■ **Required action**: Would you please repeat exactly the entries below, starting at the line with "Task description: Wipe" and ending at the line with "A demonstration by", and nothing outside that range? Leave out the pictures.
::: Data for this exercise
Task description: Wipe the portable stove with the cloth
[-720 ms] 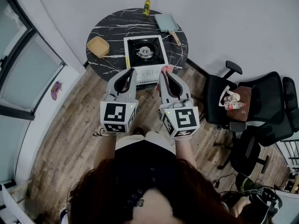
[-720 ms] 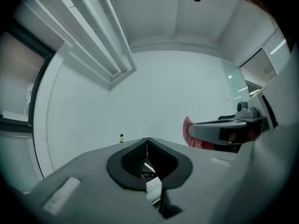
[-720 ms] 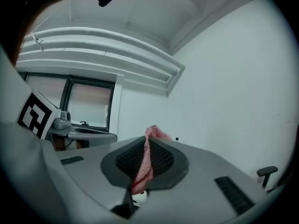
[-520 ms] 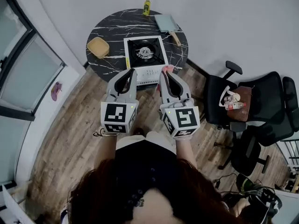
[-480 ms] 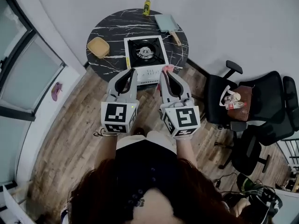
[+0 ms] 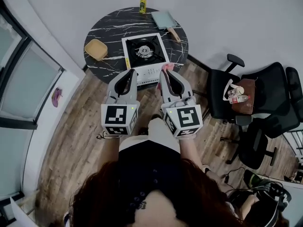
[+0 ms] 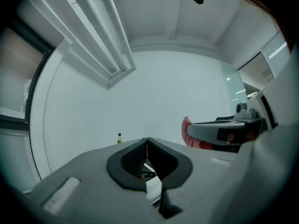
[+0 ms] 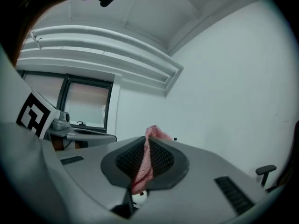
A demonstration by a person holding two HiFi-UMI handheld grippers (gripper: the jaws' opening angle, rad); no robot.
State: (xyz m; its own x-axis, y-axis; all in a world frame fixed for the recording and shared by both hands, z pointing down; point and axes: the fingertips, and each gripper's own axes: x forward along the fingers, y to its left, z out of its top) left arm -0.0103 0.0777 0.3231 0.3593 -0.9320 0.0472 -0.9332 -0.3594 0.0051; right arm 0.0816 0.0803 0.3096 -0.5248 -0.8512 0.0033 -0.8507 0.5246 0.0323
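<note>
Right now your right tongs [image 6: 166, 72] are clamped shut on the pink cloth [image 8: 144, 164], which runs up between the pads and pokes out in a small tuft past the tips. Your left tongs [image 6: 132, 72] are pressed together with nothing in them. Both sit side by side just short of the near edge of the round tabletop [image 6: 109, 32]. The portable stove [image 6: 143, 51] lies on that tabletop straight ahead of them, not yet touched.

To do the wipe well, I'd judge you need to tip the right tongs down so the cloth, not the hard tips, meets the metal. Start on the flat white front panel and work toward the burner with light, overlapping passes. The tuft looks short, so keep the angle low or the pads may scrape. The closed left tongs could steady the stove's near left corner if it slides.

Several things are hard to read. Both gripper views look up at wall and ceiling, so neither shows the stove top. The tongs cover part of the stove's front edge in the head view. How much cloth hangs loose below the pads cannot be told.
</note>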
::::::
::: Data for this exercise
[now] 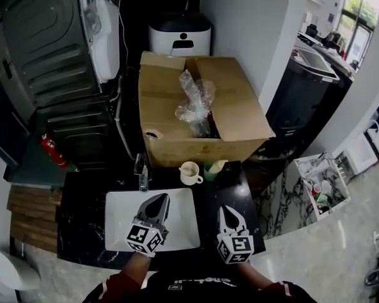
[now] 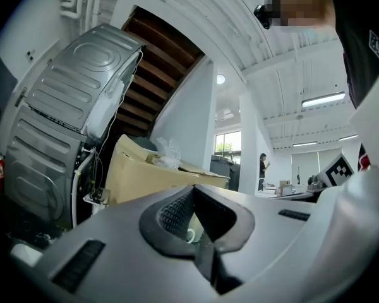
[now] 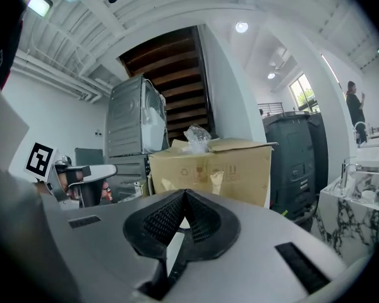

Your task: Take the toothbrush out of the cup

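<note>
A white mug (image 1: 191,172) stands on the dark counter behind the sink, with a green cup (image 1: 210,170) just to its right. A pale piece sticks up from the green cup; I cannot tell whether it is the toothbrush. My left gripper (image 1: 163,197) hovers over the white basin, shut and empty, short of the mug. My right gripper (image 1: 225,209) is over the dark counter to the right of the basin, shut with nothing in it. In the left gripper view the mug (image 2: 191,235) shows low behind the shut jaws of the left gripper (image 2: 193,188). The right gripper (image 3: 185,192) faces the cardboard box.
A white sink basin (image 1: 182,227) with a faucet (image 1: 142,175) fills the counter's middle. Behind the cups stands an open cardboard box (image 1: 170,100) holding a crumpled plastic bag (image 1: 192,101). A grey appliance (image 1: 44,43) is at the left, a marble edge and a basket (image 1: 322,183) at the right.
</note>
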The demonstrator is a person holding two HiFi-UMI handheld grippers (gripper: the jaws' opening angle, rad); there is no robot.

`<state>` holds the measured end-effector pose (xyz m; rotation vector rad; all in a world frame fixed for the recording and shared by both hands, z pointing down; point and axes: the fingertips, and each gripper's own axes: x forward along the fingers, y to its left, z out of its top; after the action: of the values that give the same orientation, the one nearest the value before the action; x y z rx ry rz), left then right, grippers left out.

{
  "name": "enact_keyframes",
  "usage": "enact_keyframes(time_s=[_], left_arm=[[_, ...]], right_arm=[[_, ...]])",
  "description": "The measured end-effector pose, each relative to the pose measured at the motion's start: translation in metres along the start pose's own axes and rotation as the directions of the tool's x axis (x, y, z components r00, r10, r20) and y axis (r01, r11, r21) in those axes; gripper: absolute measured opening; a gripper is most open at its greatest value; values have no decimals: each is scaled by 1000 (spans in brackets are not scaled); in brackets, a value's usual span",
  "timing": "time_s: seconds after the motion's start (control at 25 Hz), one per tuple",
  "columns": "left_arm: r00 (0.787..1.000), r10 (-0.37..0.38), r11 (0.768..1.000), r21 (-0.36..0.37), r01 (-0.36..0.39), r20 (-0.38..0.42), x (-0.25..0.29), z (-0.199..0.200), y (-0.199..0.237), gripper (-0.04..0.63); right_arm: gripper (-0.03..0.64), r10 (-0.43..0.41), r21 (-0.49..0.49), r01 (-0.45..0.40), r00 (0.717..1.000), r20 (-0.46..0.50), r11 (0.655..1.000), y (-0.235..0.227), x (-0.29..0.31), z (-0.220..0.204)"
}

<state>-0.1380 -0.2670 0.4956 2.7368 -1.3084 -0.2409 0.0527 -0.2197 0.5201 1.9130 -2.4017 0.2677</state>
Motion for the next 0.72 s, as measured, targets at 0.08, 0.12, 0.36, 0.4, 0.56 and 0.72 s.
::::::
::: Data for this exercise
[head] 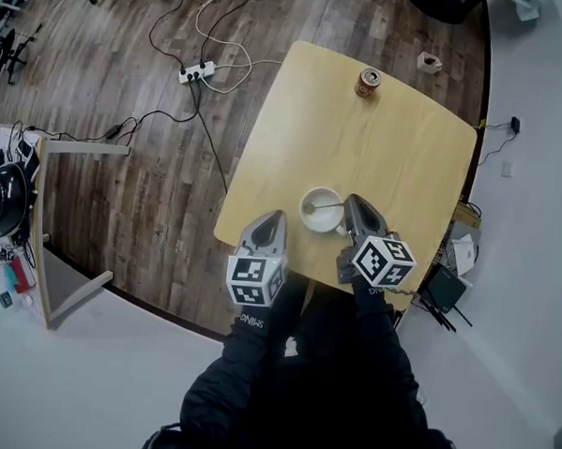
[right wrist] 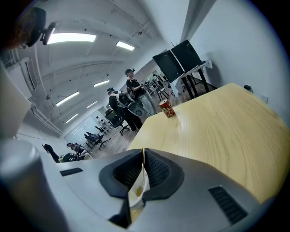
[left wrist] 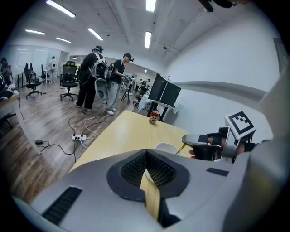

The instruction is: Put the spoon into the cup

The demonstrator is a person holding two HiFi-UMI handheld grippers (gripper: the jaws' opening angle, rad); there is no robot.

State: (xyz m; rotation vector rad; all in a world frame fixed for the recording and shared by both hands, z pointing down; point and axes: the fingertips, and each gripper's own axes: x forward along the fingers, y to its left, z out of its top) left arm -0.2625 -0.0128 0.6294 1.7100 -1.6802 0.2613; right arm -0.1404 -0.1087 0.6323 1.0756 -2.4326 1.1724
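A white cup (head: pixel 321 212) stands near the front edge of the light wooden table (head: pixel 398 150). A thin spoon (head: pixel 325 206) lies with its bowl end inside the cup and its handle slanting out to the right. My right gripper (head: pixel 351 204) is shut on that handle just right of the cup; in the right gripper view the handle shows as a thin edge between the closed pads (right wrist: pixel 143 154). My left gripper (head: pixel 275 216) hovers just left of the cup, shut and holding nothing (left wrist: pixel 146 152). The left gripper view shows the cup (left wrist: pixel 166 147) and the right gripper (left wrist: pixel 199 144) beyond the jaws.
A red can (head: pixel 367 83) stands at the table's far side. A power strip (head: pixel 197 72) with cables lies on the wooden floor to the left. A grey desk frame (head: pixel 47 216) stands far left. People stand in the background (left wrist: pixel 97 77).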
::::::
■ **Response box**:
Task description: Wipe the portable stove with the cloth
[-720 ms] 
[-720 ms] 
[-720 ms] 
[-520 ms] 
[-480 ms] 
[+0 ms] 
[+0 ms] 
[+0 ms] 
A demonstration by a person holding two HiFi-UMI handheld grippers (gripper: the jaws' opening angle, rad); no robot.

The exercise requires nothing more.